§ Work order
In which lines of the data does the string "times" appear? Copy every one.

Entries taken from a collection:

• • • • • • •

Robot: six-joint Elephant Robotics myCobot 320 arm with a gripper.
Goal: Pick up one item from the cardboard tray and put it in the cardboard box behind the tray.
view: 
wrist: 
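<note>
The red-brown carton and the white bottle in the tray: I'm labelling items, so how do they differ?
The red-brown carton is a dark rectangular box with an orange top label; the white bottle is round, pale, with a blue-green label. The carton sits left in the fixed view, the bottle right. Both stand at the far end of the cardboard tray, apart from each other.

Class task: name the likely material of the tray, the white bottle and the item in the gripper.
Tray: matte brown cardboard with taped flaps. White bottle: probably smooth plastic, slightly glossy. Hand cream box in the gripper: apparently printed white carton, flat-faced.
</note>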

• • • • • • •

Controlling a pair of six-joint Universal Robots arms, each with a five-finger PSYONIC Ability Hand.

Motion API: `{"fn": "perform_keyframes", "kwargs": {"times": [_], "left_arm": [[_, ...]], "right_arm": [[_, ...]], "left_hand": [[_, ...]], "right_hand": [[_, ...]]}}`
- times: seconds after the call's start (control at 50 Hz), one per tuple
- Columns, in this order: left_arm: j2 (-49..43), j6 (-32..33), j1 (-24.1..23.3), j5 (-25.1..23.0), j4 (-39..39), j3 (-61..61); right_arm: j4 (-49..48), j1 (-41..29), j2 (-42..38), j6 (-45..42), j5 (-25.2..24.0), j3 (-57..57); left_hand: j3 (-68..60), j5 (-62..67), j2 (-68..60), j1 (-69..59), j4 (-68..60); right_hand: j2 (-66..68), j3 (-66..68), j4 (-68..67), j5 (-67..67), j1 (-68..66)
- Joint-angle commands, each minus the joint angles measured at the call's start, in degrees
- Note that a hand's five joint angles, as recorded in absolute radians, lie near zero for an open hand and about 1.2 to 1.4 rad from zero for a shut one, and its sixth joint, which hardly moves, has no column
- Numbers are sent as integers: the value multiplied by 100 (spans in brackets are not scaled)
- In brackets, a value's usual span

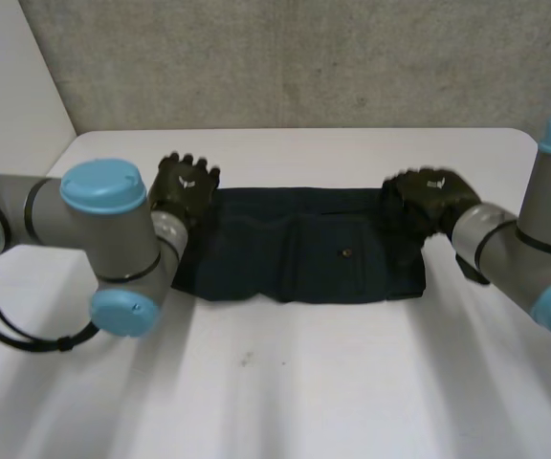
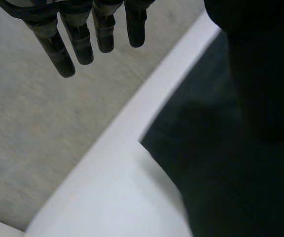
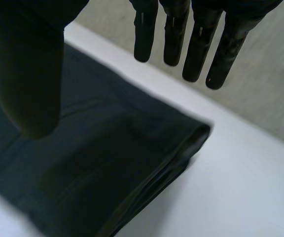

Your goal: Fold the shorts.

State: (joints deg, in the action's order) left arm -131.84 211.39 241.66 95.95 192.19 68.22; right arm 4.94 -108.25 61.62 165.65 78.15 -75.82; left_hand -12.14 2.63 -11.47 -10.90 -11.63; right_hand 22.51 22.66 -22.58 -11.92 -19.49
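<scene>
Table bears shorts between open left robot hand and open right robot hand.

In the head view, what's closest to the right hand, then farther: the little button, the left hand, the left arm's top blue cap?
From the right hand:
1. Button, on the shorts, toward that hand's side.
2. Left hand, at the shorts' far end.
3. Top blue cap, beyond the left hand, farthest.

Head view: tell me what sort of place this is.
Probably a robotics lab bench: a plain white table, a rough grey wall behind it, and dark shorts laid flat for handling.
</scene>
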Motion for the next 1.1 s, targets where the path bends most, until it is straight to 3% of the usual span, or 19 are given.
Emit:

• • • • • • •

§ Answer to this problem
Motion API: `{"fn": "perform_keyframes", "kwargs": {"times": [_], "left_arm": [[_, ...]], "right_arm": [[_, ...]], "left_hand": [[_, ...]], "right_hand": [[_, ...]]}}`
- times: seconds after the call's start (control at 50 Hz), one per tuple

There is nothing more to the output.